§ **Assignment**
Print exactly the lines that run from the first line of the material to the line containing "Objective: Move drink", both ends included, and skip the pictures.

== == ==

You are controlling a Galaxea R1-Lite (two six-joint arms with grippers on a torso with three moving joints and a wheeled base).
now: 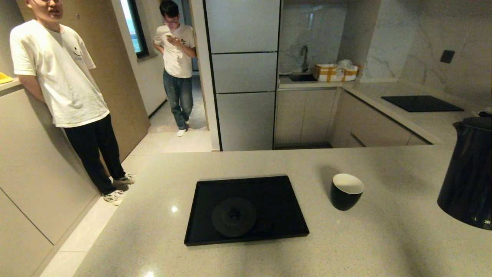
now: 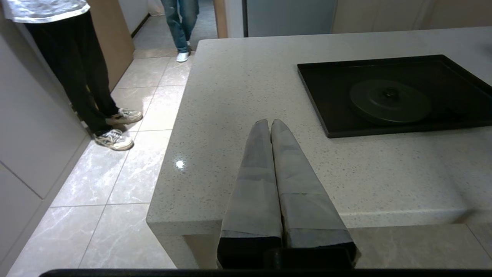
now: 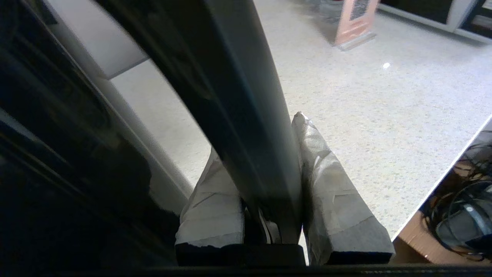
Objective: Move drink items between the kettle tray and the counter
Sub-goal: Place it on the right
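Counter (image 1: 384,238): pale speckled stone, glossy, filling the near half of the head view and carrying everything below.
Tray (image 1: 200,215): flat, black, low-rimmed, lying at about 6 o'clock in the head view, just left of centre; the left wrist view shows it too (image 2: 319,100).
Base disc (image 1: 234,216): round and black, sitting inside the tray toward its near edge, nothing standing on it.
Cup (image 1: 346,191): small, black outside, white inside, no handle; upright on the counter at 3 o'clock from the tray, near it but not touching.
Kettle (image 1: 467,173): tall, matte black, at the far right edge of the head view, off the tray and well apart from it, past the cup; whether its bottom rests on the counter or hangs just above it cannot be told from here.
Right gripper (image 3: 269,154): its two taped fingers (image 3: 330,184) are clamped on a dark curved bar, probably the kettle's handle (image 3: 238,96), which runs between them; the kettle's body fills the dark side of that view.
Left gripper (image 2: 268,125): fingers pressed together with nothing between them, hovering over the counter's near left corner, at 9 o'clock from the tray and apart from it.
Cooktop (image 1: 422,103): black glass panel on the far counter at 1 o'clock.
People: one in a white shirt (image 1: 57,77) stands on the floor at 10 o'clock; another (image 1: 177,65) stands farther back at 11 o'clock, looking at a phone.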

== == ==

§ **Answer section**
You are controlling a Galaxea R1-Lite (two six-joint arms with grippers on a torso with three moving joints and a wheeled base).
now: 
now: 
now: 
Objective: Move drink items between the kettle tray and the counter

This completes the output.